* **Problem statement**
Exact reproduction required: the lines below from the line with "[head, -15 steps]" to the line with "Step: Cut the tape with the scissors", both ends included, and no others.

[Dataset records]
↓

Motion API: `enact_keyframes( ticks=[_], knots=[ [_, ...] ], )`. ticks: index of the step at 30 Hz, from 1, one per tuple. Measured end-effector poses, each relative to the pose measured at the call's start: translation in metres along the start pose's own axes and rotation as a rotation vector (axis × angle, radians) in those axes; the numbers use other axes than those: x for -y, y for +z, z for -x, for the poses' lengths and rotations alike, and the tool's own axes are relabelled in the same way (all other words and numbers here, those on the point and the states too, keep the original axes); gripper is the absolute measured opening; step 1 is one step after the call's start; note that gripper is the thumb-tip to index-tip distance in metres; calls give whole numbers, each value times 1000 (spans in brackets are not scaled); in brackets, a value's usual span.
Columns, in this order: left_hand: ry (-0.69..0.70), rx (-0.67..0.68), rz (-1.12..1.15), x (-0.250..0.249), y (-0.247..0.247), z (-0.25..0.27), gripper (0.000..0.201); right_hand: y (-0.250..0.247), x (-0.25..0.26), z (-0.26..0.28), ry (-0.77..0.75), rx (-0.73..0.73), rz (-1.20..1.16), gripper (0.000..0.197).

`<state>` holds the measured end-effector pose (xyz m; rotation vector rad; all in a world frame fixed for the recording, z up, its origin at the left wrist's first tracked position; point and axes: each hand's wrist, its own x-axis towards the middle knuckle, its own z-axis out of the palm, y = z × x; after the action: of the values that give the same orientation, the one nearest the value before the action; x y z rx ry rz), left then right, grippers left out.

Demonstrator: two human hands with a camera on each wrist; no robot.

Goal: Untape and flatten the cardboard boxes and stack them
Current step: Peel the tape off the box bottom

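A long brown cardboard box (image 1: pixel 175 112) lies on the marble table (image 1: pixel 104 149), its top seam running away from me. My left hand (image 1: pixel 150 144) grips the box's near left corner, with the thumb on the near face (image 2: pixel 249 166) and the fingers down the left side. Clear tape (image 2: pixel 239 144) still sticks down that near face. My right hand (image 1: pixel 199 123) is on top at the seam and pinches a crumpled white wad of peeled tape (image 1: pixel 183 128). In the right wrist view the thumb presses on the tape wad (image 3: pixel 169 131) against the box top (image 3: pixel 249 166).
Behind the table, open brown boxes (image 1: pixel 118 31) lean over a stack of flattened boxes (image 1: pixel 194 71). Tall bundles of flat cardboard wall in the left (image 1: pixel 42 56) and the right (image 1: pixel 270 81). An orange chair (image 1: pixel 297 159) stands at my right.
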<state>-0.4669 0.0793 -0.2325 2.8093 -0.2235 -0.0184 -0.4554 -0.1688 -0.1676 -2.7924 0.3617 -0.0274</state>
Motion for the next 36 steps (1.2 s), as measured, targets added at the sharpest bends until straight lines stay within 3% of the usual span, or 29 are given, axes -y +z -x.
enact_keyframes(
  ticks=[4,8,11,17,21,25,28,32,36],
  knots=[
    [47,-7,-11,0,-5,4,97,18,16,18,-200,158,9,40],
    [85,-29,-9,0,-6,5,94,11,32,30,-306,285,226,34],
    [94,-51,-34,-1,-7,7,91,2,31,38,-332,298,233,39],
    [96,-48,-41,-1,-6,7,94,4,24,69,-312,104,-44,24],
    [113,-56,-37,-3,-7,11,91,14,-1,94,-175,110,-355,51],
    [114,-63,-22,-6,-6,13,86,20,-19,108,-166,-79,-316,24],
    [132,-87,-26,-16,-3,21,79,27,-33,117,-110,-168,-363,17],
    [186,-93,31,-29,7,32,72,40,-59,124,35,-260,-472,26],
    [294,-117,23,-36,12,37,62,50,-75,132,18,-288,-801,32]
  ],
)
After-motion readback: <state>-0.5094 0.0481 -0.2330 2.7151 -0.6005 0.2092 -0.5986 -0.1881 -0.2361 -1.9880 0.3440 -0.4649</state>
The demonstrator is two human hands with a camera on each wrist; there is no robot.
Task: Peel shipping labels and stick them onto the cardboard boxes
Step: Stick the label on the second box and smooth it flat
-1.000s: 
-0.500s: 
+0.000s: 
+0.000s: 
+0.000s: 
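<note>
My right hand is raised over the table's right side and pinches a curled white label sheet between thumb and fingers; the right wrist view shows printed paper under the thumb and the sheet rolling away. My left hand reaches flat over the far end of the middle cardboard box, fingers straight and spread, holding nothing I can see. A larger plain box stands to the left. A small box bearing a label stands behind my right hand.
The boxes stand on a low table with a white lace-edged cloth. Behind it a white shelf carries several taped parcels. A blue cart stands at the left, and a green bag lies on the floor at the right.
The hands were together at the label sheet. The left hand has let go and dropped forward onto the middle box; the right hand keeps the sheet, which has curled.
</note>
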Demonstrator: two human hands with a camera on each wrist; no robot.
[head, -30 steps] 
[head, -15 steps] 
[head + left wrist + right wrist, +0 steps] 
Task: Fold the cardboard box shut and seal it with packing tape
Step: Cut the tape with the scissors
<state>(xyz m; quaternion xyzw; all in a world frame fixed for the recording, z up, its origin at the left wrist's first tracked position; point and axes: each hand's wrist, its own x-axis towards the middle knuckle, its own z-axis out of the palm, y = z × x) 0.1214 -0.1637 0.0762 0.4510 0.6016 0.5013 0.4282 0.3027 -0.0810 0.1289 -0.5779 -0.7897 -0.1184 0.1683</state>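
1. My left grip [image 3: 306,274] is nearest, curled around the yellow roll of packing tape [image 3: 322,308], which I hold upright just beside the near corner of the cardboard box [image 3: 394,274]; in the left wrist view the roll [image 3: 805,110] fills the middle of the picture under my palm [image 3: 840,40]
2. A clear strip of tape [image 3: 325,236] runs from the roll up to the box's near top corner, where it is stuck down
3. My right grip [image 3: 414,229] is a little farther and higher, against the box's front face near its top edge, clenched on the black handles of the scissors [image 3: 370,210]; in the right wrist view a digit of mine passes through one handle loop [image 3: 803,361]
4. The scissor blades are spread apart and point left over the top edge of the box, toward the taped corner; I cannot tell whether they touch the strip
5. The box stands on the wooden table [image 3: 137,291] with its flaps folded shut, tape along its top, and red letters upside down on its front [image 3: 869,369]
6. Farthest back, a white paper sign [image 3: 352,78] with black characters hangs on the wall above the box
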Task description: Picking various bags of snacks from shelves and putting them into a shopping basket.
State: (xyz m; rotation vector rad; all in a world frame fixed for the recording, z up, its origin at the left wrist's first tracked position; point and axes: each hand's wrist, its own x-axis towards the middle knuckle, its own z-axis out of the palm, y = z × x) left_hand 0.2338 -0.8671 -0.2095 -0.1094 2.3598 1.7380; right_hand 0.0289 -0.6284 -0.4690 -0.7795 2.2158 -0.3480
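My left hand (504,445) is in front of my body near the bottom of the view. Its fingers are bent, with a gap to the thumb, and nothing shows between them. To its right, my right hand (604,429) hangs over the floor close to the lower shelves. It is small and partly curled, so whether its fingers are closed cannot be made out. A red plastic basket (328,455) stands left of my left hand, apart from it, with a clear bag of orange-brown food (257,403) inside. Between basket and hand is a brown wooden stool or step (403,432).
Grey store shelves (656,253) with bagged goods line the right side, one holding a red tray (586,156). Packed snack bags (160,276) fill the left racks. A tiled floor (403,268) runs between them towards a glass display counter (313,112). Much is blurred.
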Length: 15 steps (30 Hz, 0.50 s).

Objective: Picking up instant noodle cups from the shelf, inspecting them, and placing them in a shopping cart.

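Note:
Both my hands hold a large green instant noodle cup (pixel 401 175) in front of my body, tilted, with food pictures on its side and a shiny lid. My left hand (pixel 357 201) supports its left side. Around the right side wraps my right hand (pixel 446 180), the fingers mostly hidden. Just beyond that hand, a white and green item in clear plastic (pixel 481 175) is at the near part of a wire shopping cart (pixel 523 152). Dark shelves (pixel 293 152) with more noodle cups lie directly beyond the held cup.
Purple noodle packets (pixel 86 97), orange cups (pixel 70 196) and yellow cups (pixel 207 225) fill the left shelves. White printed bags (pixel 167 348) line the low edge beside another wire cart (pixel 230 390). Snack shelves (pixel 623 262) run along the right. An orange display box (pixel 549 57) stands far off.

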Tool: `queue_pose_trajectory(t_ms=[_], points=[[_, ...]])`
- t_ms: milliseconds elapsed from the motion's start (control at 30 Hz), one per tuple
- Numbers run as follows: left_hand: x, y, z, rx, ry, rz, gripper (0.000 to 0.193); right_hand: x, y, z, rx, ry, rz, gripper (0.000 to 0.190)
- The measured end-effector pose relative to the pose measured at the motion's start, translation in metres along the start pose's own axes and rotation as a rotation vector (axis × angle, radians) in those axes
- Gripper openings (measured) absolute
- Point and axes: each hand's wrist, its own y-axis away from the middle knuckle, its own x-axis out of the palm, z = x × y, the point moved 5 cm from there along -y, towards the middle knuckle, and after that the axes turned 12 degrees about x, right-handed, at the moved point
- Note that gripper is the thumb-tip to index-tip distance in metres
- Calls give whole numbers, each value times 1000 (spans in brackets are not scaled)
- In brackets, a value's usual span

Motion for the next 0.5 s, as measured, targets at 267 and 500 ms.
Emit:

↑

* **Your solution**
[head, -15 steps] 
[head + left wrist + right wrist, +0 steps] 
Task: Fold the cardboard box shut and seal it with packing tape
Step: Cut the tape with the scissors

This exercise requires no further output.